The Carl Online

Review of Gomorrah by tatgers
December 28, 2008, 5:30 pm
Filed under: movies


boys and toys

boys and toys

I didn’t know anything about Gomorrah when I went to it, other than it won some big big awards in Europe and that it was on the cover of the most recent issue of the BFI’s Sight and Sound publication before I left campus. Boy am I glad that’s all I knew.  Had I seen one of the trailers, some of the most shocking moments of the film would have been spoiled.  Perhaps this is a fateful nudge for me to stop breaking down trailers and their edits.

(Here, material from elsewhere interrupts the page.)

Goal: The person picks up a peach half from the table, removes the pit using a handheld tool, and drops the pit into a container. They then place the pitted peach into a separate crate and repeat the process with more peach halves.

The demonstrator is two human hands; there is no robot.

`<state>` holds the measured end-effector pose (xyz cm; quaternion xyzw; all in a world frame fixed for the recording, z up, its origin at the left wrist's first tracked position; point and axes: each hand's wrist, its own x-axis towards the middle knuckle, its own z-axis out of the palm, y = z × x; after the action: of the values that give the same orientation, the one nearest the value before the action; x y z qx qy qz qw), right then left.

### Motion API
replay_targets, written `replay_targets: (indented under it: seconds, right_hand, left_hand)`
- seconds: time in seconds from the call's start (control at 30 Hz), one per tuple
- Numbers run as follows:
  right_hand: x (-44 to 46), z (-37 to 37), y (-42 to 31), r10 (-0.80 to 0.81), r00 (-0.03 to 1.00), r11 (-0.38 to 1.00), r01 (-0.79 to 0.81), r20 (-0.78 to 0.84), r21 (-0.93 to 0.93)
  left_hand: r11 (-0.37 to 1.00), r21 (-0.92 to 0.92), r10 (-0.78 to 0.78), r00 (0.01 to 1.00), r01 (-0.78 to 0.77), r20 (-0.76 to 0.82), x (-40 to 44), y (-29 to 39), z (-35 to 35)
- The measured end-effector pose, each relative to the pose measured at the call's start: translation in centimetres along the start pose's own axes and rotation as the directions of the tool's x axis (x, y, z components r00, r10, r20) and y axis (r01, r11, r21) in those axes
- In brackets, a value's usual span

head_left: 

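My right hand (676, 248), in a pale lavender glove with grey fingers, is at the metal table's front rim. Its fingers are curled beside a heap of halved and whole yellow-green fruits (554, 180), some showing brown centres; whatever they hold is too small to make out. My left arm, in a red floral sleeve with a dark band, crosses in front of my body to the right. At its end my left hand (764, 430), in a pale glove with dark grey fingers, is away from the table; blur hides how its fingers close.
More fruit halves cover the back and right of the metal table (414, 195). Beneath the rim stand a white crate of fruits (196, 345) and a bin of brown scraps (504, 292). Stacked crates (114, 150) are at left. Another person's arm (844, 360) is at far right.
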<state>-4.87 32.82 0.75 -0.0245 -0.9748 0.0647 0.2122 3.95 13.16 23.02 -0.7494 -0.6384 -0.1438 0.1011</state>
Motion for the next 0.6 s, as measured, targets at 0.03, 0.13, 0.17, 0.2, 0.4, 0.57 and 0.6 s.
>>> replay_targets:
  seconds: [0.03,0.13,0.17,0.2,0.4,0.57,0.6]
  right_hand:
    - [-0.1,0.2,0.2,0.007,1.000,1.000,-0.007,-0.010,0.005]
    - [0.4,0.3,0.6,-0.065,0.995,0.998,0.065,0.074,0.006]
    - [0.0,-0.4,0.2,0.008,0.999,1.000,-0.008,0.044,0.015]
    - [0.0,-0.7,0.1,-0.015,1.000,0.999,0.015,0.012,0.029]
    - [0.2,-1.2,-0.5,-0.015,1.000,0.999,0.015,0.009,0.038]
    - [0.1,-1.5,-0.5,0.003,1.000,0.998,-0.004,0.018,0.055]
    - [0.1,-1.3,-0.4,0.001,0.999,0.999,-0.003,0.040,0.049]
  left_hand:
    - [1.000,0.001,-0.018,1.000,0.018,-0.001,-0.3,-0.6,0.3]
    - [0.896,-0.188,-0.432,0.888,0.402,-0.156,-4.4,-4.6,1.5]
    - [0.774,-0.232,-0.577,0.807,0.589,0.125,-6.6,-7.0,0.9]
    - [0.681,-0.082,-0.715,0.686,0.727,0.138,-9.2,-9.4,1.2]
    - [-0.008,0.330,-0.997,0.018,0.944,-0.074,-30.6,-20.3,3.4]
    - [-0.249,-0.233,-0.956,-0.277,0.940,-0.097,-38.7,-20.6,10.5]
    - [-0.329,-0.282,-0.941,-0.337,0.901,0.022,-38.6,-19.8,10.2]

Initially, the film is disorienting.  I spent the first hour wondering who all these people are and how do they fit into the the greater picture. Hierarchy is not immediately communicated, and viewers have to categorize characters of all ages and roles as we navigate their stories. My instinct to first identify the perimeter, where the mob begins and ends in relation to the rest of society, was disappointed. Unlike the The Godfather, Sopranos, Goodfellas, or The Departed there was is no seducing of innocent outsiders.  Parents aren’t encouraging their kids stay away from the big men in dark rooms and get a decent job because, well, the legitimate jobs in the fashion industry, waste removal, and who knows what else are part of the community. The system that houses the characters is so massive it can’t be seen in relation to a “non-mob” society, but as a primer on how an entirely different community from our own (or so we believe) operates. Perhaps this is one of the most unsettling, and pertinent, issues that the film points to, seemingly shrugging: we are implicitly involved with the sins of the system that we rely on survival. Yes, the film is explicitly about a mob community, but the complacency of the characters in a violent causes me to reflect on my own complacency when I hear about the bad things I think my society is responsible for. 

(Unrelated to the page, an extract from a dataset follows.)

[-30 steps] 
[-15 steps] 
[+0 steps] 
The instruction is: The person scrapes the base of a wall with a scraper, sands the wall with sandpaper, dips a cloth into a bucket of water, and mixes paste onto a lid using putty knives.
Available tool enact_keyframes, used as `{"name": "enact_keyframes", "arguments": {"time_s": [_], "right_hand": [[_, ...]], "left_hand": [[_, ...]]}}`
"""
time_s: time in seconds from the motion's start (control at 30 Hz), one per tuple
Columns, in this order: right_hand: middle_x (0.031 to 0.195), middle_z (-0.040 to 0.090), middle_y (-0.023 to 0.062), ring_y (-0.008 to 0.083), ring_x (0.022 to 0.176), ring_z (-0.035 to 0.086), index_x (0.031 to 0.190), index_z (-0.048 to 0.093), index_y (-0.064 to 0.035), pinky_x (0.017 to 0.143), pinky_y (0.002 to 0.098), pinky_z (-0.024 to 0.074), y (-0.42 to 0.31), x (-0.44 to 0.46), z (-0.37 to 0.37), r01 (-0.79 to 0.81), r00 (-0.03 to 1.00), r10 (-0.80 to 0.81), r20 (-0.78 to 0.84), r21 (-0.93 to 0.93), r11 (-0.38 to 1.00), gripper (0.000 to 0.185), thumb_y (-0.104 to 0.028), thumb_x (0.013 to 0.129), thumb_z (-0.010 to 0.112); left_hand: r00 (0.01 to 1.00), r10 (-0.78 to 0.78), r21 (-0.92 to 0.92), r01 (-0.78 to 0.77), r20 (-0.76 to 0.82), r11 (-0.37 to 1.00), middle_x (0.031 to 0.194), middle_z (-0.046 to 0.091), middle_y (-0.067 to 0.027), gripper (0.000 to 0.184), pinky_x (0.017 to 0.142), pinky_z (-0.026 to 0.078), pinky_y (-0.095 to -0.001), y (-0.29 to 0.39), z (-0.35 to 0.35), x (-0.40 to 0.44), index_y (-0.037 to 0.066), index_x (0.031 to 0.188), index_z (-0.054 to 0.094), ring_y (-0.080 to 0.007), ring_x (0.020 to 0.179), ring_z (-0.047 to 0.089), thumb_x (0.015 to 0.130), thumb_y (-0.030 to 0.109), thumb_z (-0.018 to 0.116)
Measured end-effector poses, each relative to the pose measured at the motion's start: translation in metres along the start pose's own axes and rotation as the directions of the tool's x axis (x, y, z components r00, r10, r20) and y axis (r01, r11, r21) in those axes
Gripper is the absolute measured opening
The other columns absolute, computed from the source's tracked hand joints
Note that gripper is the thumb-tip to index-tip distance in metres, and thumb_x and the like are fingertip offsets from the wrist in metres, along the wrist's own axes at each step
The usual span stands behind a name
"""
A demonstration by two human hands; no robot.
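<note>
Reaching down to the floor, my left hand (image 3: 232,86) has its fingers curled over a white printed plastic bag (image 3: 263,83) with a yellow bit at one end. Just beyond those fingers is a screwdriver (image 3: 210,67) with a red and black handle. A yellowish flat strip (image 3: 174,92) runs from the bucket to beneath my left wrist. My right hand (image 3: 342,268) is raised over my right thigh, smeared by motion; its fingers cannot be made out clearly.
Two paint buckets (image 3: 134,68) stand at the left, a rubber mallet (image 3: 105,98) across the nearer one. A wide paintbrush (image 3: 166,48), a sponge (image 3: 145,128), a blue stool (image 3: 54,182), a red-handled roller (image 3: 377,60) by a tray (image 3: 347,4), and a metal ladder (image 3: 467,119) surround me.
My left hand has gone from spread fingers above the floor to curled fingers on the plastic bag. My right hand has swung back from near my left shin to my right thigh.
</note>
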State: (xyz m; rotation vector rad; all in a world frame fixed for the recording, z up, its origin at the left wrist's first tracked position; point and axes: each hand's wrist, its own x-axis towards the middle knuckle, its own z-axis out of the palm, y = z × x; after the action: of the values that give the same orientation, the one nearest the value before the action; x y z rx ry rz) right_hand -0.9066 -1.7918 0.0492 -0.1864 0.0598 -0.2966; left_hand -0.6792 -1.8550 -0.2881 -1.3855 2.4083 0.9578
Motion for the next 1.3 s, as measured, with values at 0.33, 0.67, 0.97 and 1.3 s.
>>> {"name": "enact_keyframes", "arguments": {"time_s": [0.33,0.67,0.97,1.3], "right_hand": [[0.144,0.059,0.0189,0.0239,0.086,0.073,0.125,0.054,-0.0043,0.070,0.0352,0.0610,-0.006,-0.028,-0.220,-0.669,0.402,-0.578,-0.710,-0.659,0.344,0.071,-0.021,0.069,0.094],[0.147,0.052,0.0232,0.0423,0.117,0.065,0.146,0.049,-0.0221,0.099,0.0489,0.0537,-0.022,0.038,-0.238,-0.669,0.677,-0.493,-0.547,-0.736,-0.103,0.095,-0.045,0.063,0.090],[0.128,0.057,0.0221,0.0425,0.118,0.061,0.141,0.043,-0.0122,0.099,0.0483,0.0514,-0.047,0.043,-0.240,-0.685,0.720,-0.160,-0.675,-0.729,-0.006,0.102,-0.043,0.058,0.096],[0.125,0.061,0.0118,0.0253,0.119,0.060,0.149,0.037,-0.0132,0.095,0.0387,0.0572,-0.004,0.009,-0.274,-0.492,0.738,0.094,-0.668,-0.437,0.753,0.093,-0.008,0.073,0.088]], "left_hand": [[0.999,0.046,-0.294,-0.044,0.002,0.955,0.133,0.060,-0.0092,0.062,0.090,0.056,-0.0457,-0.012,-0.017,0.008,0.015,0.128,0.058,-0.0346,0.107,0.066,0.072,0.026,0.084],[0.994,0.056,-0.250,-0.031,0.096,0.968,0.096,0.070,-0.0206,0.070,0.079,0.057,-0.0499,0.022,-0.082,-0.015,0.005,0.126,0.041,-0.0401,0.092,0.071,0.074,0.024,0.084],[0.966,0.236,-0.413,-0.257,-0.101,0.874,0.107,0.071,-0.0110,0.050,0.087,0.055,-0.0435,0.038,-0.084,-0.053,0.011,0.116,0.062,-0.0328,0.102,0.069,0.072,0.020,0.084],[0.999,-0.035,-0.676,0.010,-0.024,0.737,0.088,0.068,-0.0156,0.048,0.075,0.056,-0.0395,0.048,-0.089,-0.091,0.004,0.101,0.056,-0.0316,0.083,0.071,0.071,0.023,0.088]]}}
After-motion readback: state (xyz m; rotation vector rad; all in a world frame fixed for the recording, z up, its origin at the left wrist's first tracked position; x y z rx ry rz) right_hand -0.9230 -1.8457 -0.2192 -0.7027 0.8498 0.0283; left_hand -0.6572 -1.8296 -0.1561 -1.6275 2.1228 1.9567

Like an immersive language classroom, the rules and relations of this society’s political and financial economy are slowly rendered, and every now and then, violence suddenly punctures the flow of the film. Sometimes it strikes when suspected, but more often we are reminded violence can occur at any time—suddenly and without foreboding to let us brace ourselves. On a few occasions killers and/or their victims are offscreen, and the camera whirs to capture moments just missed.  There is a heavy use of a handheld camera effect, but more than any other film I can think of, this is often has tactile effects besides “engaging the audience”**. The camera’s perspective in Gomorrah actively hides and reveals information.  I certainly don’t know all films, but I can’t think of another that uses style to embody thematic questions of violence’s “scope” in our society.

See this if you can.  IFC is distributing so it’ll be available in theatres the same time as in other formats.

**(which is what one producer in a Q&A session for another film said the intent was.  Honestly, I think an unspoken plus it that it might save time and be easier to shoot a tight shot not using a tripod or mount all the time). In general, the most common use of handheld camera shooting is to create a sense of authentic observation.  I am thinking of when conversations are shot, it is usually a series of steady shots edited together, “popping” from one perspective to the other (shot of person A from B’s side, shot of person B from A’s side).  You see this in TV talk shows as well as in fiction. It is debatably more authentic looking when the camera pans (but not quite perfectly) between two speaking characters, as though the camera is a third person’s eyeballs looking back and forth following characters to see what reactions occur, or following a character as they actively move a room.